Jak ma być dobrze, jak możemy budować normalnie funkcjonujący zespół, jak zajmujemy się takimi bzdurnymi parametrami , jak choćby „Podania w trzecią tercję (dokładność): 50 (64%)”. Ale rydz z wichniarkiem pewnie dalej w pełnej ekstazie…
To piłkarz ma być zębatką w trybach Widzewa, a nie odwrotnie.
Normalnie ja już nic nie rozumie o co chodzi…
Odpowiadając na pytanie: Okaże się na boisku.
Akurat jestem jego ciekawy… co prawda nie nagrał się w Djugarden, ale to drużyna na poziomie mistrza Polski. Widać, że siedzenie na ławce go nie interesuje, po tym jak był kluczowym zawodnikiem Haugesund (będąc nawet kapitanem), czyli w drużynie na poziomie obecnego Widzewa.
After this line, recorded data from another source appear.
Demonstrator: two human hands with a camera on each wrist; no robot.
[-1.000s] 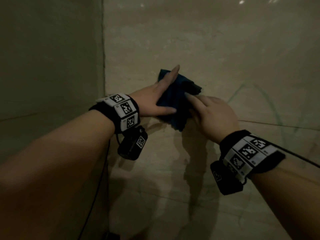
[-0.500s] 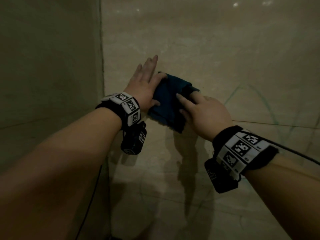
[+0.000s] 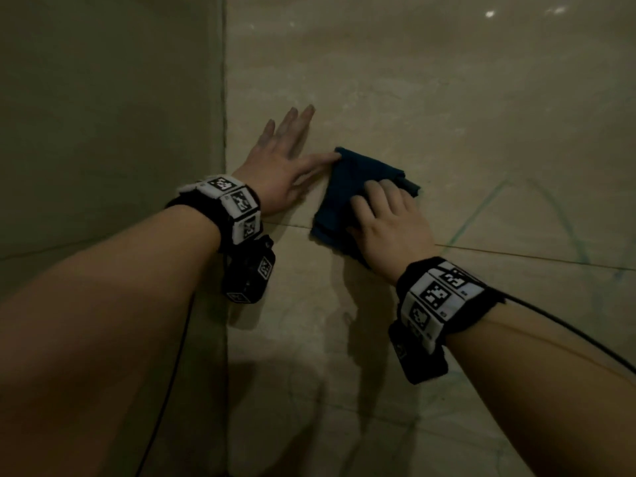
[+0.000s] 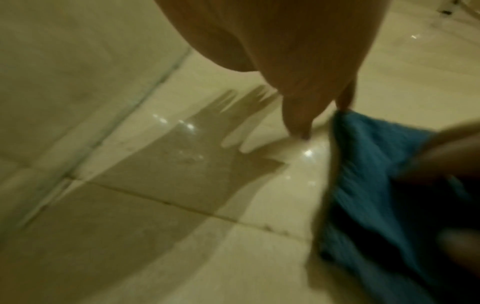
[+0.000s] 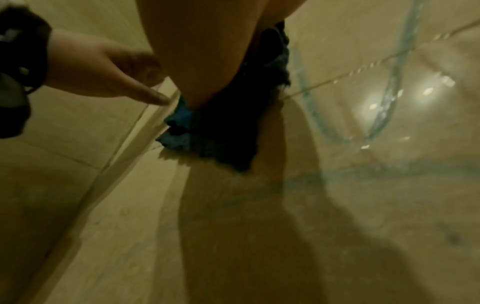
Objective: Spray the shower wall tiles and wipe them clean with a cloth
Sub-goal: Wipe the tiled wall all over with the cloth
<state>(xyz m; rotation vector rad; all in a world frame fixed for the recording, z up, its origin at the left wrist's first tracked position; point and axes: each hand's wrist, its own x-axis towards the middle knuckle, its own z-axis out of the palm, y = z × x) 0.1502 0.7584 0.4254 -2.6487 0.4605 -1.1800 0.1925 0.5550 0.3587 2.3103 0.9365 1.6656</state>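
Note:
A folded blue cloth (image 3: 344, 197) lies against the beige shower wall tiles (image 3: 430, 98), just right of the corner. My right hand (image 3: 389, 215) covers its right half and presses it to the wall, fingers bent over it and thumb at its lower edge. My left hand (image 3: 285, 160) lies flat on the tile to the cloth's left with fingers spread, its thumb tip touching the cloth's upper left corner. The left wrist view shows the left hand (image 4: 298, 92) beside the cloth (image 4: 376, 164). In the right wrist view the cloth (image 5: 221, 133) bunches out from under my palm (image 5: 202, 51). No spray bottle is in view.
The wall corner (image 3: 223, 132) runs vertically just left of my left hand. A horizontal grout line (image 3: 516, 256) passes under the cloth. Blue-green streaks of liquid (image 3: 481, 215) mark the tile to the right, and are also seen as streaks (image 5: 389, 92). Black cables hang from both wristbands.
My left hand has come off the cloth and moved left, now spread flat on the tile. My right hand has slid further onto the cloth, which has shifted right and a little down.

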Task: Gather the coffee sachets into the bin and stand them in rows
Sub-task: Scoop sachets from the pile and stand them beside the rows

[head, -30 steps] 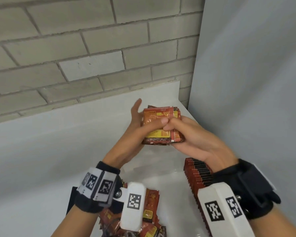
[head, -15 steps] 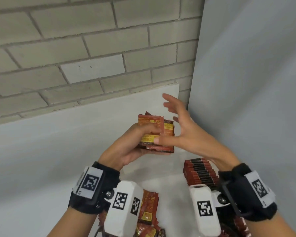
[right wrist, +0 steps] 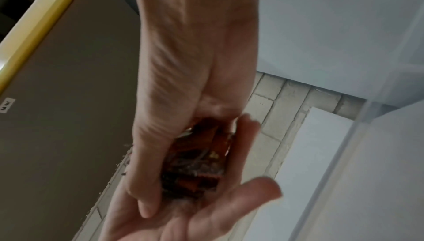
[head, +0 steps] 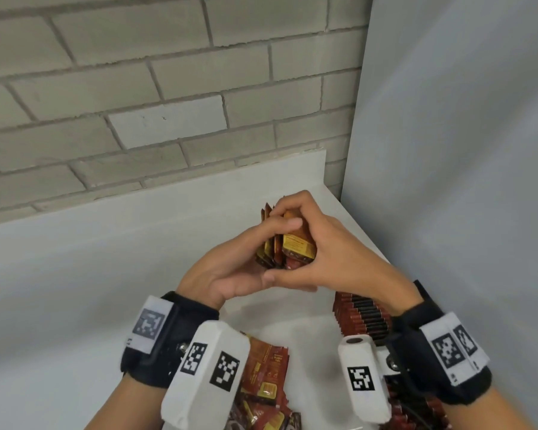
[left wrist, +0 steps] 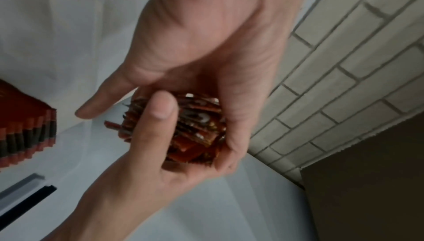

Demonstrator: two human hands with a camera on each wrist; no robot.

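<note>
Half a second ago the right hand (head: 333,249) was lifted off the bundle with its fingers spread; now it has come back down and wrapped over the top and right side of the stack of coffee sachets (head: 292,243), and the stack has turned so its narrow edges face the head camera instead of its printed face. The left hand (head: 230,268) cups the stack from below and from the 9 o'clock side, thumb laid across the front, so both grips are curled closed around the same bundle, held in the air above the bin's white floor (head: 292,342).

In the left wrist view the stack (left wrist: 195,127) sits fanned and uneven between the left thumb (left wrist: 156,114) and the right palm (left wrist: 218,45). In the right wrist view it (right wrist: 197,163) shows as a dark red wad between the two hands, blurred.

At 5 o'clock from the hands, a row of standing sachets (head: 364,318) runs along the bin's right wall, red edges up and packed tight; it shows again at the left edge of the left wrist view (left wrist: 25,132). At 6 o'clock, partly under the left wrist camera, loose sachets (head: 267,377) lie flat in a heap. A grey brick wall (head: 168,88) rises beyond the bin.
</note>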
Jako ciekawostka… w sezonie 2021/22 grał w jednej drużynie z Hilarym Gongiem
Oby tylko nie dorównał do poziomu Gonga ,bo jeden taki w Widzewie wystarczy .
ja bym poszedł dalej, u nas o jednego gonga jest za dużo.
czyżby hilary robił za skauta teraz? jeżeli do skautowania ma takie same predyspozycje, jak do grania w piłkę, to już się boję o ten transfer.
Ma 26 lat i wg transfermarkt jest wart 350 tys EUR. Dokładnie taki sam wiek i taka sama wycena jak w przypadku L. Kastratiego. Czyli na papierze szału nie ma, Panie Wichniarek…
Boisko wszystkich zweryfikuje, jakim kto być powinien, a jakim graczem jest naprawdę. Zobaczymy w czasie meczów.